- [TASK PROMPT]
Write out exactly, please, every line from the beginning of the entries to the line holding "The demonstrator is", and no pictures.

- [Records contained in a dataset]
╔══

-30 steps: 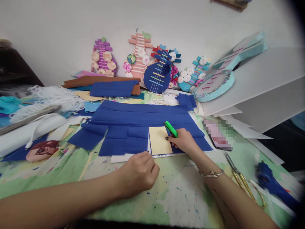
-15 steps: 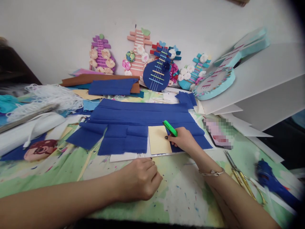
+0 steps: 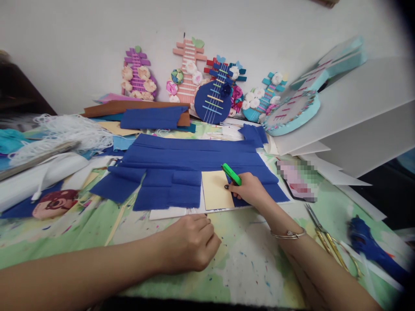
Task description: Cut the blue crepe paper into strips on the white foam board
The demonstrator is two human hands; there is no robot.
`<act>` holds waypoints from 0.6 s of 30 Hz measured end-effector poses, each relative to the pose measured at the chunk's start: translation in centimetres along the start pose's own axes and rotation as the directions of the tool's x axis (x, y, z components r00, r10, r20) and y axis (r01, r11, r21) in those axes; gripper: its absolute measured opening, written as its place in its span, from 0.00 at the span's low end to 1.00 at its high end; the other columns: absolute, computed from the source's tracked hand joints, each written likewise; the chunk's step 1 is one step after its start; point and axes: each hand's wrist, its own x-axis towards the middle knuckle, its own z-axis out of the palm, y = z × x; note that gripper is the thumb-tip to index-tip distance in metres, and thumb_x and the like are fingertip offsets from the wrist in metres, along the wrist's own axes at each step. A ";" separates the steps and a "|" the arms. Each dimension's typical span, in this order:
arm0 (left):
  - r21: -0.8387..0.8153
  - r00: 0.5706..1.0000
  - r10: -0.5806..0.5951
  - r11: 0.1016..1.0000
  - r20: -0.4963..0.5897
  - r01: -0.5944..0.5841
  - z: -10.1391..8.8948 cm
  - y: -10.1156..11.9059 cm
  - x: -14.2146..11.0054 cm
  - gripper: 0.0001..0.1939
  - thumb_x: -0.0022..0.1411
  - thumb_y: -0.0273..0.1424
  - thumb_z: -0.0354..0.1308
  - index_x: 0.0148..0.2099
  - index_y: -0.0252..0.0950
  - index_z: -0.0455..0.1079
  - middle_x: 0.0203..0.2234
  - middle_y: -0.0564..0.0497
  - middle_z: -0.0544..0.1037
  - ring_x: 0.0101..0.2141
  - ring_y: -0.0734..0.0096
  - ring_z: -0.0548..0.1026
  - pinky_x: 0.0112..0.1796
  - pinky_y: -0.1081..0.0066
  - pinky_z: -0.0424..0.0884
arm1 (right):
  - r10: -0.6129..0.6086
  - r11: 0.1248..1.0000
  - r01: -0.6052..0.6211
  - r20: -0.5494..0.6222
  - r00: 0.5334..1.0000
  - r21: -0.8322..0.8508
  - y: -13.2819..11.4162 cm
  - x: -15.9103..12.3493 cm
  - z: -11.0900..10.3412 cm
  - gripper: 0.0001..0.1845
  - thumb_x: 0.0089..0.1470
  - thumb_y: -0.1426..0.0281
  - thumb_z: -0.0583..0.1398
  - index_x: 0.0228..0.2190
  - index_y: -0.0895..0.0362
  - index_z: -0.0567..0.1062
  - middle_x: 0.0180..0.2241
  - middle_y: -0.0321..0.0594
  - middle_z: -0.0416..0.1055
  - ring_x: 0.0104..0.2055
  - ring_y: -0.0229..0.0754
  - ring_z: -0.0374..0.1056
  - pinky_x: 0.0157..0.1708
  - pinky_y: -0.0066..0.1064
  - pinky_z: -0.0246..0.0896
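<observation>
Your right hand [image 3: 248, 188] had its fingers clamped around a green tool [image 3: 231, 174], thumb and fingers drawn together with no gap. The tool slanted toward the far left, its dark tip just past the far right corner of a cream card [image 3: 215, 191]. Your thumb was over the right part of that card, which lay near the middle of the scene along the near edge of a creased blue sheet [image 3: 197, 151].

Your left hand [image 3: 194, 244] was apart from the card, nearer to you and a little to the left. Its fingers were curled in together like a loose fist; I could not tell whether anything was inside them.

The blue sheet spread far and left of the card, and a white backing [image 3: 164, 214] showed along its near side. Between your forearms ran a paint-flecked stretch of the green and white surface [image 3: 253, 259], giving the left hand room to the right. Room for your right arm was tighter: scissors [image 3: 326, 235] lay just right of the bracelet [image 3: 287, 234], a blue glue gun [image 3: 366, 237] beyond them, and a phone [image 3: 288, 183] beside the sheet's right edge.
</observation>
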 end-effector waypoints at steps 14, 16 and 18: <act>0.106 0.995 -0.030 0.994 -0.098 0.041 0.4 -0.4 0.1 0.08 0.60 0.19 0.51 0.38 0.27 0.72 0.34 0.40 0.78 0.42 0.59 0.76 0.42 0.60 0.76 | -0.027 0.999 0.027 0.004 1.000 -0.028 0.3 0.1 0.1 0.10 0.46 0.67 0.61 0.17 0.56 0.71 0.19 0.37 0.74 0.24 0.40 0.71 0.24 0.25 0.57; 0.125 0.995 -0.094 0.987 -0.045 0.099 0.7 -0.5 0.1 0.10 0.61 0.22 0.52 0.44 0.22 0.71 0.41 0.35 0.77 0.48 0.51 0.73 0.46 0.55 0.73 | -0.040 0.999 0.040 0.001 0.999 -0.035 0.3 0.1 0.1 0.11 0.47 0.66 0.61 0.17 0.55 0.71 0.19 0.36 0.73 0.24 0.39 0.71 0.24 0.26 0.57; 0.122 0.986 -0.163 0.980 0.030 0.159 1.1 -0.6 0.1 0.15 0.63 0.27 0.52 0.49 0.20 0.68 0.45 0.32 0.74 0.52 0.47 0.69 0.49 0.51 0.70 | -0.048 0.998 0.048 0.001 0.999 -0.035 0.3 0.1 0.1 0.11 0.47 0.66 0.60 0.17 0.55 0.70 0.19 0.37 0.73 0.24 0.39 0.70 0.24 0.26 0.56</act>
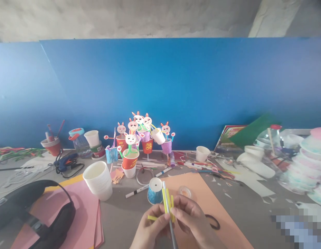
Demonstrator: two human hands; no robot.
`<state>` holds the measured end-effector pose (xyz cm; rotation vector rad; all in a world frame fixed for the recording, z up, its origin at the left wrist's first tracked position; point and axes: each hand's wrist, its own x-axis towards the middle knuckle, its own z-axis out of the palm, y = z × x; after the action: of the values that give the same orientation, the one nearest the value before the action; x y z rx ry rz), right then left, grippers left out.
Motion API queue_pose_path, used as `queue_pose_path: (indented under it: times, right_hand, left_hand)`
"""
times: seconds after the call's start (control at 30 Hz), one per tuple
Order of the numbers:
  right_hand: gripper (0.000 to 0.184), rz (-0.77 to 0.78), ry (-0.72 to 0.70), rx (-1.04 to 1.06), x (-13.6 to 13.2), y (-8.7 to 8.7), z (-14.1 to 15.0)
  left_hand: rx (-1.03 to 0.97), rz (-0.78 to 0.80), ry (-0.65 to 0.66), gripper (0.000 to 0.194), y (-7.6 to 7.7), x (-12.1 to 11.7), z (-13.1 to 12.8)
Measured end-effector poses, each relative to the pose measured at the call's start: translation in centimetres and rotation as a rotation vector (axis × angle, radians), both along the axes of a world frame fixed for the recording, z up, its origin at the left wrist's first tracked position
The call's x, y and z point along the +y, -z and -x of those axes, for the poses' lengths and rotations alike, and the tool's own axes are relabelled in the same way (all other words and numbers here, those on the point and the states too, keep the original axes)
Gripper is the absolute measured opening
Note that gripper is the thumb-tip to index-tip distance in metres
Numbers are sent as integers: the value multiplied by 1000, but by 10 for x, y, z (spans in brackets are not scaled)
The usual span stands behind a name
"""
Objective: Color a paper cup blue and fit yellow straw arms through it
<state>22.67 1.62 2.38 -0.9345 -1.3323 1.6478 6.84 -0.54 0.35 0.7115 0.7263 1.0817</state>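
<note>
My left hand (153, 226) is closed in a pinch on yellow paper strips (168, 199) and a slim grey stick-like thing (171, 230) with a paler upper end. My right hand (188, 216) pinches the same yellow strips from the other side, close to my left fingertips. One yellow end pokes out to the left of my left hand. Just beyond the hands, a blue-coloured paper cup (155, 196) stands upside down with a small dark hole in its base. A roll of clear tape (185, 192) lies behind my right hand, and part of a black loop (214, 221) shows beside it.
Orange paper (217, 207) lies under the hands. Left are stacked white cups (99, 180), pink paper (85, 214) and a black headset-like object (56, 221). Rabbit-faced cup figures (130, 140) stand at the back. A marker (136, 191) and paper scraps lie about; a blue panel (160, 79) rises behind.
</note>
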Motion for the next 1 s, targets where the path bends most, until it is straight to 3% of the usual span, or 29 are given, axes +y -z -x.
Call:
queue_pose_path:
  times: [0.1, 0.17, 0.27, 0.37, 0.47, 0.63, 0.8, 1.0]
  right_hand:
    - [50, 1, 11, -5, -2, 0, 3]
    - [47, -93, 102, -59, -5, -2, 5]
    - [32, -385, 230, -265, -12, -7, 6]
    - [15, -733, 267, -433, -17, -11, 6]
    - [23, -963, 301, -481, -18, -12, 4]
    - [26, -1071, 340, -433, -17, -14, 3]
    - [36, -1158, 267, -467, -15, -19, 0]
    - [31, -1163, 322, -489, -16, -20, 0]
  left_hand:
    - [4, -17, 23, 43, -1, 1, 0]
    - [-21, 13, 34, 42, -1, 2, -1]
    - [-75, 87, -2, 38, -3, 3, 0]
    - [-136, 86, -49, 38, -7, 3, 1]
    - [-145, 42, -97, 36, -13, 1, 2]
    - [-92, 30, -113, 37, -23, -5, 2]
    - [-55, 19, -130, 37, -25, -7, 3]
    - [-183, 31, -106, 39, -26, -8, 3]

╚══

- [THE ANSWER]
-30 steps: 
-15 steps: 
+0 steps: 
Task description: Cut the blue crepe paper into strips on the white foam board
The demonstrator is two human hands; there is no robot.

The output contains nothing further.